> **INSTRUCTIONS FOR THE TASK**: Copy nothing but the lines below running from the line containing "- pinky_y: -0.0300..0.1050" through the line containing "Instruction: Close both", both end lines included.

> **SOURCE MATERIAL**:
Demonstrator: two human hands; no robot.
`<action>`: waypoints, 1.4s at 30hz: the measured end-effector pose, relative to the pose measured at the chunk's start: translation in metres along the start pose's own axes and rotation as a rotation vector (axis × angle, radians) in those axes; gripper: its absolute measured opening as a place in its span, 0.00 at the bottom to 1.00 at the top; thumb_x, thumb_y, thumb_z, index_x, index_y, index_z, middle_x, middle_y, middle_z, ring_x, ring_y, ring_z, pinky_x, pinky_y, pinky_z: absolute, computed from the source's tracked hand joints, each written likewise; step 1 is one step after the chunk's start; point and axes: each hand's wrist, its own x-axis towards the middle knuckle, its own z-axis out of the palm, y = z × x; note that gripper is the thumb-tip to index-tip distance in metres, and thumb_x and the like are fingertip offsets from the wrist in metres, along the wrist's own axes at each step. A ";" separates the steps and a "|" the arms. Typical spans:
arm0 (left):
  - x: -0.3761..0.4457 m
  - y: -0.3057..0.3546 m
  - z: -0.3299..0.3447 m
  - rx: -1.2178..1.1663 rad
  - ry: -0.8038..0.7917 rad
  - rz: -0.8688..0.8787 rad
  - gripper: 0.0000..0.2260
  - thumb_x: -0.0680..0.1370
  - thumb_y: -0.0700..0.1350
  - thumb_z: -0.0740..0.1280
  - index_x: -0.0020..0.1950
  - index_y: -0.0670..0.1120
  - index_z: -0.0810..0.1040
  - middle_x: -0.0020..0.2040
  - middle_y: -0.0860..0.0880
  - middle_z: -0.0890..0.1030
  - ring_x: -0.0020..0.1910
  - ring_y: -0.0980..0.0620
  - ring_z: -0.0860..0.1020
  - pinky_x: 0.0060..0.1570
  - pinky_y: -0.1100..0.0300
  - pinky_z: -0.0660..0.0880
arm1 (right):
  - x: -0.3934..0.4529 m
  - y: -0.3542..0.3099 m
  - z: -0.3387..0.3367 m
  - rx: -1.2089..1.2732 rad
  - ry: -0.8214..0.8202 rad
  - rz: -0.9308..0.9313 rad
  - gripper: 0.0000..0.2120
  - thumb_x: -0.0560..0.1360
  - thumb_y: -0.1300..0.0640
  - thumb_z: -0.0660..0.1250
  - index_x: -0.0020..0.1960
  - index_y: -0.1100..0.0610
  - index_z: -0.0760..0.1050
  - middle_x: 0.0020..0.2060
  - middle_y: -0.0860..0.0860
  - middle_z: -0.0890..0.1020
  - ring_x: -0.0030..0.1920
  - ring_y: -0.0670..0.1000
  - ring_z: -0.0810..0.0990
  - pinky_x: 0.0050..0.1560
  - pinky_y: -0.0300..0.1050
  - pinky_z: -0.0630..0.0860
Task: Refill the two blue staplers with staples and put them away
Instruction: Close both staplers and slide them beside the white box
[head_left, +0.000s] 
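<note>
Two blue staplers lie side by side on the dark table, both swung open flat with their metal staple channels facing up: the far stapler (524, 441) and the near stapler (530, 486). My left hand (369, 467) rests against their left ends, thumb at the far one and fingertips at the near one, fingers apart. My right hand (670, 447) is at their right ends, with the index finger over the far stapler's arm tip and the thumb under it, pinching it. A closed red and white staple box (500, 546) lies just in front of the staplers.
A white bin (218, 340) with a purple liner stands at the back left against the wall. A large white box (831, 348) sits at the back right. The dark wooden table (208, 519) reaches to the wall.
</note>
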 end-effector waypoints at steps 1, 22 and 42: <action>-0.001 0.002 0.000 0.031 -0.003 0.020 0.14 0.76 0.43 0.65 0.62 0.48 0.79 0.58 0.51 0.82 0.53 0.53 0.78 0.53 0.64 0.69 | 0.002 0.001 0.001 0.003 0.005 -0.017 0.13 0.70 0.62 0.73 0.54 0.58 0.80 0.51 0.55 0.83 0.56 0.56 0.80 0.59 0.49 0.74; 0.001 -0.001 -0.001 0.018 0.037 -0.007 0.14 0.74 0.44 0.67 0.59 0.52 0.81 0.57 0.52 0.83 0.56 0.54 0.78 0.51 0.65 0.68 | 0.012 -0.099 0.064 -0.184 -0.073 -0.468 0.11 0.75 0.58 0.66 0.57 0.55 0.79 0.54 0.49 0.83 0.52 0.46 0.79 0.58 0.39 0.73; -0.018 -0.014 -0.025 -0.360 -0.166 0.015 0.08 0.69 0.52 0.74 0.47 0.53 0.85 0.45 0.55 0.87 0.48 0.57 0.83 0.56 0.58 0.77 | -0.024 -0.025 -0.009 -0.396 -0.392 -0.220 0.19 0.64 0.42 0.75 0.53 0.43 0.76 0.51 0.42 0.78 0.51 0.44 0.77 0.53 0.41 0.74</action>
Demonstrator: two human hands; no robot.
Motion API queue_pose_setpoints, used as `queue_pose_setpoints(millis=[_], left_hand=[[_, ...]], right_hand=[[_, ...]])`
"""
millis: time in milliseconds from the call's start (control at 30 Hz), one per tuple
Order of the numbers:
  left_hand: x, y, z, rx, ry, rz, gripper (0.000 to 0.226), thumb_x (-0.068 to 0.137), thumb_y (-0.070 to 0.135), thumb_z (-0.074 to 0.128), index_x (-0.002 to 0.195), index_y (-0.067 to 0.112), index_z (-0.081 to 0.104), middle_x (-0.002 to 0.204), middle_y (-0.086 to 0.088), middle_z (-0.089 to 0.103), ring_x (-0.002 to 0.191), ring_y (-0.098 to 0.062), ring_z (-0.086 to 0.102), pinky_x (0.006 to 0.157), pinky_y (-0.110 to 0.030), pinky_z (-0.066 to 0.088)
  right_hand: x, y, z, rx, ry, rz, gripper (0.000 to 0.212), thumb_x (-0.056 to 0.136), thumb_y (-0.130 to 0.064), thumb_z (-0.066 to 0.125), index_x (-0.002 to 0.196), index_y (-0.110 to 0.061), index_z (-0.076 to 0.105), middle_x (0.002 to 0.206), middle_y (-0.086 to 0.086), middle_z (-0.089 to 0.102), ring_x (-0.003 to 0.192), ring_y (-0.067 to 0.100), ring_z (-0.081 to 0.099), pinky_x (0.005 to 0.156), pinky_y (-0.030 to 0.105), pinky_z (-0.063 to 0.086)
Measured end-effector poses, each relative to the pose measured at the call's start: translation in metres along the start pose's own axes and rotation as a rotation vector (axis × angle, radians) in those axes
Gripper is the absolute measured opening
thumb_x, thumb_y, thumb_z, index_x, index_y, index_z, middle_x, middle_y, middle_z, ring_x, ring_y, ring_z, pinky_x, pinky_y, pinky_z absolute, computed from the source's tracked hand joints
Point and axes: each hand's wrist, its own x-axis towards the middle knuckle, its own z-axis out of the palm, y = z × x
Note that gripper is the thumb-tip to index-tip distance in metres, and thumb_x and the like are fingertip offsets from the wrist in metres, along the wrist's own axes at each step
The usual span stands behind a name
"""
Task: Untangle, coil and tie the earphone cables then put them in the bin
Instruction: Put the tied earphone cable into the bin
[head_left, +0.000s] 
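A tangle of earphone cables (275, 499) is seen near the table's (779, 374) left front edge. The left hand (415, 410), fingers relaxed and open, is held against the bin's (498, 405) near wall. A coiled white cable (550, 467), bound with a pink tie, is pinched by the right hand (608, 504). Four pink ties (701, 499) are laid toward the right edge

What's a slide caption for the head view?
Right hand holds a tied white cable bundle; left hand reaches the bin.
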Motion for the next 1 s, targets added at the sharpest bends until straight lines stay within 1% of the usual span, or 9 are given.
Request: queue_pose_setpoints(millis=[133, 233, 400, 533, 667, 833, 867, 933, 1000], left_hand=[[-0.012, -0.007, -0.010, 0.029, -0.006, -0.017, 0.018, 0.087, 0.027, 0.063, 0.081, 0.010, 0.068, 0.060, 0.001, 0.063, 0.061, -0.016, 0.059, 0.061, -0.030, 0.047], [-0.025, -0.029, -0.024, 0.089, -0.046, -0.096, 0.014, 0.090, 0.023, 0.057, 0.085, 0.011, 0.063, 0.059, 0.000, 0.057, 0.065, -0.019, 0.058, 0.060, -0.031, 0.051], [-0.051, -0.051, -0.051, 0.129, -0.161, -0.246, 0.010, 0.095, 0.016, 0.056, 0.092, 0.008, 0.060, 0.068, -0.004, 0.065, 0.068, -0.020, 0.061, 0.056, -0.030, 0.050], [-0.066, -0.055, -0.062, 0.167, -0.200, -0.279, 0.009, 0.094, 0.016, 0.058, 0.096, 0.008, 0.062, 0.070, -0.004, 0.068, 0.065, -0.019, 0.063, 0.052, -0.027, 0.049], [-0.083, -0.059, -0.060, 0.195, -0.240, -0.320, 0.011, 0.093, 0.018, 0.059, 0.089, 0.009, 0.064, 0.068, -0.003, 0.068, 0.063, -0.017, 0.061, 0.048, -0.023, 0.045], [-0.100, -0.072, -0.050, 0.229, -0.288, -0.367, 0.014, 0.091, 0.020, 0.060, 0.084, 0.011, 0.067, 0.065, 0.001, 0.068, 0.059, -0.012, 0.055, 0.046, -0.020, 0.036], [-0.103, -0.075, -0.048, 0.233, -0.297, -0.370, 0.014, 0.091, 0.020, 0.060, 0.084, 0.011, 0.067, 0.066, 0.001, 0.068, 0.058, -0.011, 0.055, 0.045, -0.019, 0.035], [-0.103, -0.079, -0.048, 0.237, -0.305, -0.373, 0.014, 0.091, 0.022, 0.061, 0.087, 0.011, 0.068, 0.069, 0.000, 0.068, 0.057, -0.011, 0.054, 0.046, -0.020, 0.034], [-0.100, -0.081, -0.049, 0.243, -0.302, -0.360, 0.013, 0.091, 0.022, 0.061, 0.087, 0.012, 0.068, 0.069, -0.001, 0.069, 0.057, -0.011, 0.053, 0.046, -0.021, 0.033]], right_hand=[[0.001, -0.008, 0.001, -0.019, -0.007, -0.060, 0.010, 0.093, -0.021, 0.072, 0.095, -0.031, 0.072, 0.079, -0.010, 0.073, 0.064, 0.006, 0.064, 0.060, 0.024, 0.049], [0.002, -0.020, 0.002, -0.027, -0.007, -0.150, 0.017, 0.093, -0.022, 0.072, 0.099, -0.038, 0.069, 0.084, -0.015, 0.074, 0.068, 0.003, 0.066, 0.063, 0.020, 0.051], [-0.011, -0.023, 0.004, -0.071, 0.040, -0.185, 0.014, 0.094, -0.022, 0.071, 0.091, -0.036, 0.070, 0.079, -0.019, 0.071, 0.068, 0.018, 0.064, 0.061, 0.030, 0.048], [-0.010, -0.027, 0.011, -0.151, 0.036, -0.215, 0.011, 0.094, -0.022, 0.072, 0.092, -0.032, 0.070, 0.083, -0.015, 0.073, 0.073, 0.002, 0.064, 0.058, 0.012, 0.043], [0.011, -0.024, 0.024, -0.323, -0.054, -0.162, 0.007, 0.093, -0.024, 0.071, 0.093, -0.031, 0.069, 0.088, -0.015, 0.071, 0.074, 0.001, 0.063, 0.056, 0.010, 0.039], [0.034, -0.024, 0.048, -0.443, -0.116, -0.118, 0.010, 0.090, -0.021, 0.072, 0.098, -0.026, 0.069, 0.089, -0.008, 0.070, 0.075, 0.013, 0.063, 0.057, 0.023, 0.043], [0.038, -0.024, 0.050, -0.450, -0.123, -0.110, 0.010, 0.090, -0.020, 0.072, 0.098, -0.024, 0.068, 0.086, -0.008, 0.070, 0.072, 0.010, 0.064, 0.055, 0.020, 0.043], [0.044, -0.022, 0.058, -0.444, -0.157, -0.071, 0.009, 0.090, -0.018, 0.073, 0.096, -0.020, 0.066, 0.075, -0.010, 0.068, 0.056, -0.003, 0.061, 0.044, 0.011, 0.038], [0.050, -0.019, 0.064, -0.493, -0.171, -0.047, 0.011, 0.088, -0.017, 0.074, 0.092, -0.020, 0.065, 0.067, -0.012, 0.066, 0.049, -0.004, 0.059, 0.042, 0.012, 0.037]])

> **YOUR RESPONSE**:
  - pinky_y: -0.0300..0.1050
  - pinky_z: -0.0630..0.0860
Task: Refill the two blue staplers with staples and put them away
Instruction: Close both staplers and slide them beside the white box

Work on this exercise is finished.